WORK INSTRUCTIONS:
Every entry needs to be written out again exactly, with its pictures removed.

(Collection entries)
++++++++

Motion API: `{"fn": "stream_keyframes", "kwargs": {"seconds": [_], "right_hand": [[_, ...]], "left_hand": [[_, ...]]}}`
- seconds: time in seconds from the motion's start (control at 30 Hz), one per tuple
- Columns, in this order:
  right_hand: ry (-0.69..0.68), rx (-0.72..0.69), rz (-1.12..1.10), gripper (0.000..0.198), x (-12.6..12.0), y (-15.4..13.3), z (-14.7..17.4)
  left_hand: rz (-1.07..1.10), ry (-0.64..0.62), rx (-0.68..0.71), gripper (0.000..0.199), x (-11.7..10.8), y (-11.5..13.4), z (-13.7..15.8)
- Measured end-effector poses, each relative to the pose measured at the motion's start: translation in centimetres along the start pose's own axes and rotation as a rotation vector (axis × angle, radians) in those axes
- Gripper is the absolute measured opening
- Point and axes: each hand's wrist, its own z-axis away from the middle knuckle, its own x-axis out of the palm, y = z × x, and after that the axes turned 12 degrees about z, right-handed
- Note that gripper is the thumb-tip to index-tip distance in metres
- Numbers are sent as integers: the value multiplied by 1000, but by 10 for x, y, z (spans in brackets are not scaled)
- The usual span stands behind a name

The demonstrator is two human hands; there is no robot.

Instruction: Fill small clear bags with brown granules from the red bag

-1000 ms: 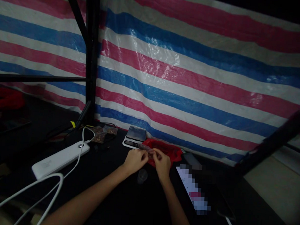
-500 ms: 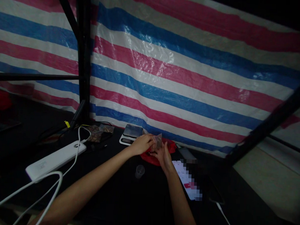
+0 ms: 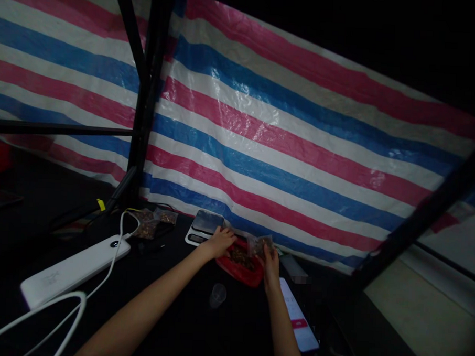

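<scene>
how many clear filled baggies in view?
3 visible: held baggie in the right hand, over the red container; front baggie and rear baggie, left of the scale. More may be hidden; it's dark.

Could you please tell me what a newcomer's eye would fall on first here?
Probably the red, white and blue striped sheet across the background. Below it, the right hand holds a small bag by the right edge of the red container. A long white device lies lower left.

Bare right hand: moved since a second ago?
Yes: the right hand, holding a small clear plastic bag, has moved rightward, away from the white, dark-topped scale.
</scene>
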Motion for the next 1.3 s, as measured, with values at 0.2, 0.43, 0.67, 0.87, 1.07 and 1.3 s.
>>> {"fn": "stream_keyframes", "kwargs": {"seconds": [0.2, 0.43, 0.67, 0.87, 1.07, 1.3], "right_hand": [[-80, -93, 179, 49, 7, 3, 2], [-177, -316, 420, 41, 8, -9, 15], [-140, -396, 465, 32, 6, -16, 16], [-142, -387, 420, 25, 6, -26, 19], [-129, -437, 419, 24, 9, -29, 25], [-110, -509, 470, 25, 13, -32, 27]], "left_hand": [[-242, 92, 22, 17, 8, -6, -1], [-263, 183, 20, 28, 12, -5, 0], [-315, 190, 55, 21, 4, -2, 3], [-300, 243, 49, 23, 8, -1, 2], [-162, 242, 29, 18, -4, -1, 2], [31, 320, -87, 23, -40, -8, 5]]}}
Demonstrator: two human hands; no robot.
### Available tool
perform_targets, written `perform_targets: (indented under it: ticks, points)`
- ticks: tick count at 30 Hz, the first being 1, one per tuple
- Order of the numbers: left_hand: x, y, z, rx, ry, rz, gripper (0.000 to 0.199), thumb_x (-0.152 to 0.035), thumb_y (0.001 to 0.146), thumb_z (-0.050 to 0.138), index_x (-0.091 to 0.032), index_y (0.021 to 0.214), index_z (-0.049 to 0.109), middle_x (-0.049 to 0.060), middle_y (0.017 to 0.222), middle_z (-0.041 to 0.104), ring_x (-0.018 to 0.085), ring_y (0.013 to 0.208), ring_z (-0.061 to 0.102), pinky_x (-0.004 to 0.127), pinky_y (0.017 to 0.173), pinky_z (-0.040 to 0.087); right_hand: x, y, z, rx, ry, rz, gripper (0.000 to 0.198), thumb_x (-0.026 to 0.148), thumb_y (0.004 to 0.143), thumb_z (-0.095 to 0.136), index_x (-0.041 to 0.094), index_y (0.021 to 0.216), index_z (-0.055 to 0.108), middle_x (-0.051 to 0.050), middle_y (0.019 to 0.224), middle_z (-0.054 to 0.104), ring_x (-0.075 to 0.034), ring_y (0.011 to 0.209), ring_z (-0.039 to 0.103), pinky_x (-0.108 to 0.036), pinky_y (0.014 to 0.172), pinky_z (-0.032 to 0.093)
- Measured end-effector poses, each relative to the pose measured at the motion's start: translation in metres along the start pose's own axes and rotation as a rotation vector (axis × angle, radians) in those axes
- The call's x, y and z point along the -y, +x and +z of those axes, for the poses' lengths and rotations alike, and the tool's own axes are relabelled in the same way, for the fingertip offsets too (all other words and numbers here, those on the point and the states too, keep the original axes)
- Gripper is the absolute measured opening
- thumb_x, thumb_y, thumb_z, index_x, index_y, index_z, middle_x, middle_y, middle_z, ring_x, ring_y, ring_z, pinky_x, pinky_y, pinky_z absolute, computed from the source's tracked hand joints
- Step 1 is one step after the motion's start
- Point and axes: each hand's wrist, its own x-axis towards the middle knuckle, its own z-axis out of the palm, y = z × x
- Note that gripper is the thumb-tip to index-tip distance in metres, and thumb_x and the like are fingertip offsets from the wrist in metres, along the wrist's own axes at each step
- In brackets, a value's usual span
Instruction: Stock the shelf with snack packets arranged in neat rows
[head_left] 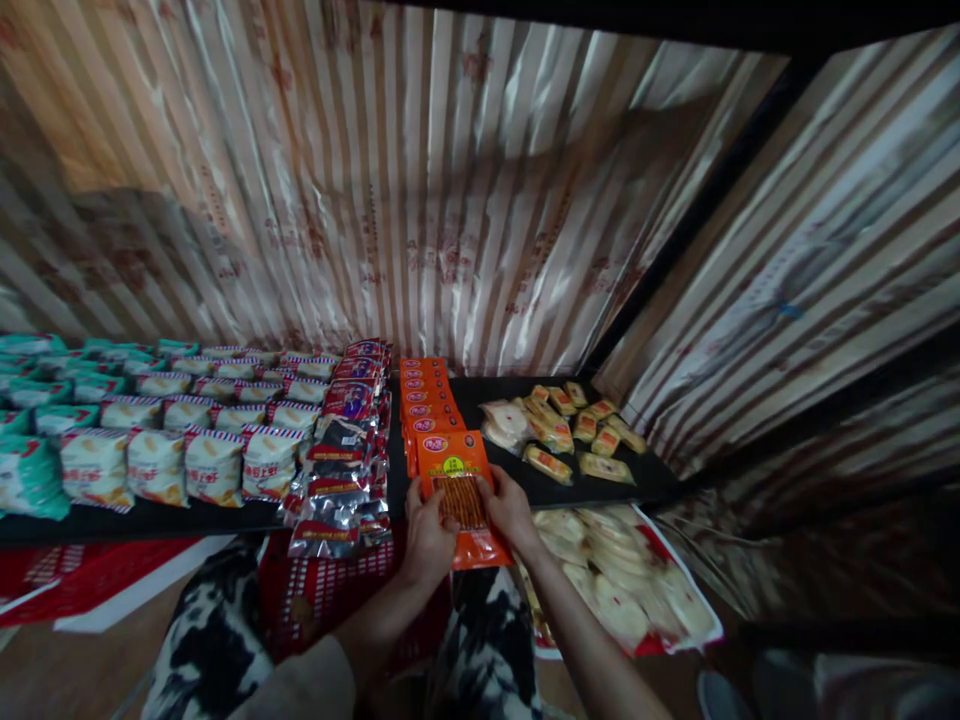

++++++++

WRITTEN ANSWER:
Motion API: `{"fn": "stream_keyframes", "kwargs": {"seconds": [_], "right_hand": [[_, ...]], "left_hand": [[_, ...]]}}`
- seconds: time in seconds from the motion's start (control at 30 Hz), one per tuple
- Columns, in this order:
  right_hand: ry (-0.69..0.68), rx (-0.72..0.69), rz (-1.12..1.10), gripper (0.000..0.198), x (-12.6..12.0), y (-15.4..13.3), z (-14.7..17.4)
  left_hand: rz (-1.07..1.10), ry (-0.64..0.62), rx (-0.68..0.71), gripper (0.000..0.199), x (-11.7..10.8), y (-11.5..13.4), z (-13.7..15.8)
- Measured end-effector poses, each relative to the pose measured at the motion's start: translation in centimetres along the start pose's own axes and rotation as a rotation vector (axis × angle, radians) in those axes
- Gripper is the absolute measured opening
- Point and axes: each hand's wrist, its own z-axis away from the middle knuckle, its own x-axis out of the palm, y = z × x, and after that the axes turned 12 degrees about z, right-handed
- Note that gripper is the thumb-tip to index-tip distance in metres
- Numbers are sent as integers: the value multiplied by 1000, but by 10 for x, y, z (spans in brackets are not scaled)
- The usual span stands behind a name

The demonstrator is two human hands; there is no robot.

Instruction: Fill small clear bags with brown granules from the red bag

-1000 ms: 
-500 ms: 
+0 ms: 

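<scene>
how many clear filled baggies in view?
3 visible: held baggie in the right hand, over the red container; front baggie and rear baggie, left of the scale. More may be hidden; it's dark.

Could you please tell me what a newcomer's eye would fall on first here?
Probably the red, white and blue striped sheet across the background. Below it, the right hand holds a small bag by the right edge of the red container. A long white device lies lower left.

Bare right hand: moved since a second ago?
Yes: the right hand, holding a small clear plastic bag, has moved rightward, away from the white, dark-topped scale.
</scene>
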Motion for the next 1.3 s, as measured, with values at 0.2, 0.43, 0.67, 0.87, 1.07 and 1.3 s.
>>> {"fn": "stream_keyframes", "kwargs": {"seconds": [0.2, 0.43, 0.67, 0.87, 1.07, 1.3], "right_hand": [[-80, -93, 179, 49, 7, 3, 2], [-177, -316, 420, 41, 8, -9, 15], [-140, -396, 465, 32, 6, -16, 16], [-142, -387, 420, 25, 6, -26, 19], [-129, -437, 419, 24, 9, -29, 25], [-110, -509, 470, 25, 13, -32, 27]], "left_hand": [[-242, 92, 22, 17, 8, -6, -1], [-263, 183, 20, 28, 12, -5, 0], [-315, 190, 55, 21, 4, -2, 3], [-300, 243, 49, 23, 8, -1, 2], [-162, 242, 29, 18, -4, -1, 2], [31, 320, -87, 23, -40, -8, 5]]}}
Demonstrator: two human hands; no robot.
### Available tool
perform_targets, written `perform_targets: (indented under it: ticks, points)`
- ticks: tick count at 30 Hz, the first being 1, one per tuple
- Order of the numbers: left_hand: x, y, z, rx, ry, rz, gripper (0.000 to 0.199), thumb_x (-0.152 to 0.035), thumb_y (0.001 to 0.146), thumb_z (-0.050 to 0.138), index_x (-0.091 to 0.032), index_y (0.021 to 0.214), index_z (-0.049 to 0.109), middle_x (-0.049 to 0.060), middle_y (0.017 to 0.222), middle_z (-0.041 to 0.104), ring_x (-0.018 to 0.085), ring_y (0.013 to 0.208), ring_z (-0.061 to 0.102), pinky_x (-0.004 to 0.127), pinky_y (0.017 to 0.173), pinky_z (-0.040 to 0.087); right_hand: x, y, z, rx, ry, rz, gripper (0.000 to 0.198), thumb_x (-0.026 to 0.148), thumb_y (0.004 to 0.143), thumb_z (-0.095 to 0.136), index_x (-0.041 to 0.094), index_y (0.021 to 0.216), index_z (-0.055 to 0.108), middle_x (-0.051 to 0.050), middle_y (0.019 to 0.224), middle_z (-0.054 to 0.104), ring_x (-0.075 to 0.034), ring_y (0.011 to 0.209), ring_z (-0.039 to 0.103), pinky_x (-0.108 to 0.036), pinky_y (0.014 to 0.172), pinky_z (-0.032 to 0.093)
- Measured end-effector poses, each relative to the pose measured at the motion's start: translation in metres along the start pose's own axes and rotation as a rotation vector (axis × angle, radians) in those axes
- The call's x, y and z point along the -y, +x and +z of those axes, for the poses' lengths and rotations alike, and the tool's own axes are relabelled in the same way, for the fingertip offsets too (all other words and numbers here, those on the point and the states too, keep the original axes)
- Gripper is the absolute measured opening
- thumb_x, thumb_y, thumb_z, index_x, index_y, index_z, middle_x, middle_y, middle_z, ring_x, ring_y, ring_z, pinky_x, pinky_y, pinky_z absolute, computed from the source's tracked hand joints
- Step 1 is one step after the motion's start
- Point and axes: each hand's wrist, its own x-axis towards the middle knuckle, its own z-axis out of the palm, y = z × x
- Note that gripper is the thumb-tip to index-tip distance in metres, and thumb_x and the like are fingertip offsets from the wrist in metres, along the wrist's own axes at each step
- In brackets, a value's usual span
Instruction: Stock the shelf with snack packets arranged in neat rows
[head_left] 

Work on this exercise is now finished.